My shoulders distract you?

Today we welcomed – and also scoffed at, felt pity and low-key judged – the first year students into college. As is tradition, the most important clubs and committees in the college are required to give a short presentation to the students about…well, basically we just brag in hopes of getting members and volunteers.

Some of you may know this, but for the one very loyal reader from the Philippines and other newbies (I appreciate you) I must clarify things before I continue. I am part of the core committee for the Gender Issues Cell, which deals with any and all aspects of, you guessed it, gender (and sexuality) issues. So, not only do we request people to join us but also assure them that they are free to approach us in case they are in distress. I was supposed to talk for the cell with another girl, and we were sitting there in the auditorium, waiting for our turn to go on stage and yap.

So our principal was talking to the parents and students, and I was trying to give a damn about what she said. However, when she mentioned the term “dress code” my attention suddenly came back to what she was talking about.
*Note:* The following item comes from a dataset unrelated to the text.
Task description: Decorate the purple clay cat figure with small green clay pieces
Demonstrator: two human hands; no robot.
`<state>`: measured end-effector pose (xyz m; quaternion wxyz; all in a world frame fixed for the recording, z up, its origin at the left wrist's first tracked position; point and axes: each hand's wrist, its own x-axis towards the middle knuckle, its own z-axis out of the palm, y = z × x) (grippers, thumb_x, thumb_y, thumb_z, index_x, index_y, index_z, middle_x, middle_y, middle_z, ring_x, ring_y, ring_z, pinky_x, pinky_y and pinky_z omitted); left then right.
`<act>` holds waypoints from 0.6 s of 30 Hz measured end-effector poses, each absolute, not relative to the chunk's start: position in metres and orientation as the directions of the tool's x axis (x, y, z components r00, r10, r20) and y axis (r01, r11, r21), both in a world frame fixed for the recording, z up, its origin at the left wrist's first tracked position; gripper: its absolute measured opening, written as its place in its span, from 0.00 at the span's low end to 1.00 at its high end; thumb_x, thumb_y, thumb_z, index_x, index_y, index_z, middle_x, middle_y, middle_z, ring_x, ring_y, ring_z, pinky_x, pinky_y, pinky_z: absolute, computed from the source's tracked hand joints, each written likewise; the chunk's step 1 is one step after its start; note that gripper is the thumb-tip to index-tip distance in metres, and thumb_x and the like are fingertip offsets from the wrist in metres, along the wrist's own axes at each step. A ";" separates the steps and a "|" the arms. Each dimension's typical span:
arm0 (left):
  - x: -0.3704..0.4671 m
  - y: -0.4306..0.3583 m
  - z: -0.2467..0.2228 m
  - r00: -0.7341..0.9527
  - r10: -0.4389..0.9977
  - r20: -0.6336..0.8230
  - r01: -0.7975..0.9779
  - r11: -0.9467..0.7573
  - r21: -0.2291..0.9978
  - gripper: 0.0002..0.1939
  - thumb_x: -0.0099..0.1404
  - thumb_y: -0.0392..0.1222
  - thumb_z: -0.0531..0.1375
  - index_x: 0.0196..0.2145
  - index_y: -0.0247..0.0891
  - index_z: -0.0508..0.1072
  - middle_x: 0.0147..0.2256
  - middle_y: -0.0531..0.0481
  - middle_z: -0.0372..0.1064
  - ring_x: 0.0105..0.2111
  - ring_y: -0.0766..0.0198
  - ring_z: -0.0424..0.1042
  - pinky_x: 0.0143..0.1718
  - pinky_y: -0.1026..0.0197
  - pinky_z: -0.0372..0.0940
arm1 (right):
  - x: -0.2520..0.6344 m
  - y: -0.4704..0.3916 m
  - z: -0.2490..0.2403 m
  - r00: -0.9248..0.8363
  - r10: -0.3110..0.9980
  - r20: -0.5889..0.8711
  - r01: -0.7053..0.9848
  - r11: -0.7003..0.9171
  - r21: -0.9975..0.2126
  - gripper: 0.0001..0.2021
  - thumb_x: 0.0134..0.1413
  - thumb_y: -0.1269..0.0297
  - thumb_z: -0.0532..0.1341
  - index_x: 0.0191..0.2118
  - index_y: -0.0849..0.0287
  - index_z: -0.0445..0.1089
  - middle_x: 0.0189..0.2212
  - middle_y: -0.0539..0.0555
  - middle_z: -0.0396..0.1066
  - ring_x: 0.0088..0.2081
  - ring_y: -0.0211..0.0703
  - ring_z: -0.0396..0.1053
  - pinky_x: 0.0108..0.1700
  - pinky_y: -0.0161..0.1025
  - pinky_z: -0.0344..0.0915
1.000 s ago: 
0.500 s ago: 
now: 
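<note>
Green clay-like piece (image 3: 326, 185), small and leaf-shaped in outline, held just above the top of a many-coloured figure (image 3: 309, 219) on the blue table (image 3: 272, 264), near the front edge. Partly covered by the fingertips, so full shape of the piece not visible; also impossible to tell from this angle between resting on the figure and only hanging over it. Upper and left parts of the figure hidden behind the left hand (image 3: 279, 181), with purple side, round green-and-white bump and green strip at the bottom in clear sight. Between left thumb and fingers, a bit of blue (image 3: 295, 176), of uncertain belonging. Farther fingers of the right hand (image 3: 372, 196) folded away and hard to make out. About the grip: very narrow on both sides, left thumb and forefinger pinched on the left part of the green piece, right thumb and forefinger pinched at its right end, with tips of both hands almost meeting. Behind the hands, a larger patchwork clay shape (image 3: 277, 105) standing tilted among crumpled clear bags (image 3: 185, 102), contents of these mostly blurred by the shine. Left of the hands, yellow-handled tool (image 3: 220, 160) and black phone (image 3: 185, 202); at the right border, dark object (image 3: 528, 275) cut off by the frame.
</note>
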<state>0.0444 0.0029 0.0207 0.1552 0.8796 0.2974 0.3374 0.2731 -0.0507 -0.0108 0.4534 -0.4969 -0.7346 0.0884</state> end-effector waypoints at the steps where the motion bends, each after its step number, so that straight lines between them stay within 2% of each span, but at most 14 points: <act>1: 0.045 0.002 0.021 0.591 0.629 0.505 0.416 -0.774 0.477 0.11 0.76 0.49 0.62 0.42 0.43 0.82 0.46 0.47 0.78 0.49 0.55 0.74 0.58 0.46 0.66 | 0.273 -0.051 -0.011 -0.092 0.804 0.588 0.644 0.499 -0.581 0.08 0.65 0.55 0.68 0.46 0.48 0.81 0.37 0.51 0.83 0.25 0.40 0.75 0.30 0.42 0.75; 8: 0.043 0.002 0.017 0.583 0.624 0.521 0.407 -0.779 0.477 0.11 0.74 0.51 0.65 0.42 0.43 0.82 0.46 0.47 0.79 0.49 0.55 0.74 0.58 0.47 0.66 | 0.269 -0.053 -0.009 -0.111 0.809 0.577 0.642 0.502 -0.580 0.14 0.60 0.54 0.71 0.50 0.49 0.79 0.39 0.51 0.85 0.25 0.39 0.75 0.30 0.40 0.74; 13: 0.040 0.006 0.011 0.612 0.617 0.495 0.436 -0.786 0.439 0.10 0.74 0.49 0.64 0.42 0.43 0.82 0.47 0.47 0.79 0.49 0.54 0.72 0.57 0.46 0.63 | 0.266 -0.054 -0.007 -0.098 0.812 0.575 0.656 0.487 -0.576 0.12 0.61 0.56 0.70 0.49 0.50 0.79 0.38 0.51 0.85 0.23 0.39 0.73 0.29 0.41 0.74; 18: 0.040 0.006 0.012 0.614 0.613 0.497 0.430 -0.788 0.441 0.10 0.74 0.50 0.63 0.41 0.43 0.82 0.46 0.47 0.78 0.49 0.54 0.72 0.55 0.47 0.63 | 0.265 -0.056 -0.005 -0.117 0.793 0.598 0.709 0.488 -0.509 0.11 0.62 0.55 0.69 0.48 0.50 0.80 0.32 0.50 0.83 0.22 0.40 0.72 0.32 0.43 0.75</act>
It was the regular thing – dress like you’re going to a college, not clubbing. That shorts belong at the beach. And then she says “because some clothes are distracting to others.”

Yes, that’s what she said.

Now, let me tell you this. Not once has anyone told me that my shoulders or legs are distracting them from learning. If I’m not singing at the top of my frog-like-voice during a lecture, I’m not distracting you. The only way my clothes can distract you is if they have some siren blazing from them. Other than that, my friend, you’re good to pay some attention in class and maybe actually learn.

And you know what? To be fair, no boy has ever complained of being distracted due to my shoulders in class (gasp! I wear spaghetti straps to college, breaking the divine dress code). The only people who have called me out when they see my bra strap or shoulders are faculty and staff members. I’m sorry, you apparently can’t teach when you see my tan lines? That’s such a tragedy. Must be so difficult to have a few extra inches of human skin right in front of you, gah, I can only imagine.

How dare I, a girl, be comfortable with myself? How dare I show my skin to the world? I love how my male friends wear shorts to college, without ever getting as much as a second glance. The moment it’s me, all hell breaks loose. Because screw my comfort while getting an education, it’s all about what others think I should be doing. And this exactly perpetuates the hierarchy, the sexism that we all complain about. Instead of telling us what to wear, how about telling others to mind their own goddamn business?

What we need it to support and encourage young students to be comfortable with their own body. When someone, irrespective of their sex, gender identity and sexual orientation, decides to wear anything they want to and walk into a public institution, it’s their right. They are not in the wrong, and they are definitely not the problem you should be pointing your finger at. If you are sexualising random body parts, we are not the problem. You are.